Hirschman was no fan of big plans, but neither was he about to go to the other extreme. Never an admirer of strong convictions, especially when they were baseless or overdrawn, he was even more skeptical of the view that development failed if it did not go as planned. As the needle swung from the euphoria of the 1950s to disenchantment by the mid-1960s, Hirschman’s temper moved the opposite way. His notes reveal him questioning prejudgements even as he was making observations and recording them. Stepping back from all the noise surrounding the arguments about India’s future, what impressed him was how the DVC
was
in a narrow sense a failure. This was how many of the engineers and financiers were starting to regard the overwhelming venture of dams, sluices, canals, and hydroelectric plants.
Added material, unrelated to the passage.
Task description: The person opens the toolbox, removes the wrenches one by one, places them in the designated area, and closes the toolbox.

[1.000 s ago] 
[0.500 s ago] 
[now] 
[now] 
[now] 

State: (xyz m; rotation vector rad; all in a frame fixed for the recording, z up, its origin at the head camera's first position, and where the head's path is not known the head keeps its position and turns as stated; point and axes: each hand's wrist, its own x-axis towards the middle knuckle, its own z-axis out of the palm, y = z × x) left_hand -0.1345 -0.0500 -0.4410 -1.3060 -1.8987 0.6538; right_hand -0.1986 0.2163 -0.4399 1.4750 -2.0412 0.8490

Their most self-incriminating conclusion was of having underestimated the demand for the project’s fruits. But in a more general sense, he observed successes—achievements that escaped the technicians’ grids. All around the dam he saw activities popping up. What is more, there was evidence of regional rivals undermining the hegemony of the DVC—smaller irrigators and competing power sources creating “a second growing point in Eastern India in addition to Calcutta.” He wondered to himself: Maybe a narrow failure was
necessary
for a project to have wider effectiveness? Maybe projects “fail” because they induce competitors and imitators? They themselves might not be very efficient, but they stimulated efficiency and entrepreneurship among others. Having created a surge in demand, the project was a constructive “pressure point” sparking more activity. This was exactly the kind of destabilizer he extolled in
Strategy
. The DVC had mobilized people—but not in the ways planners foresaw, never mind wanted. The story of the DVC did not unfold as had been scripted in advance, as the heroic summoner of the nation around one integrative project. Rather, it was the source of turmoil. It was bound to “step on so many toes to get its job done … that it inevitably makes enemies,” Hirschman noted. Here was a familiar theme: resistances propel further pressure to adapt and change.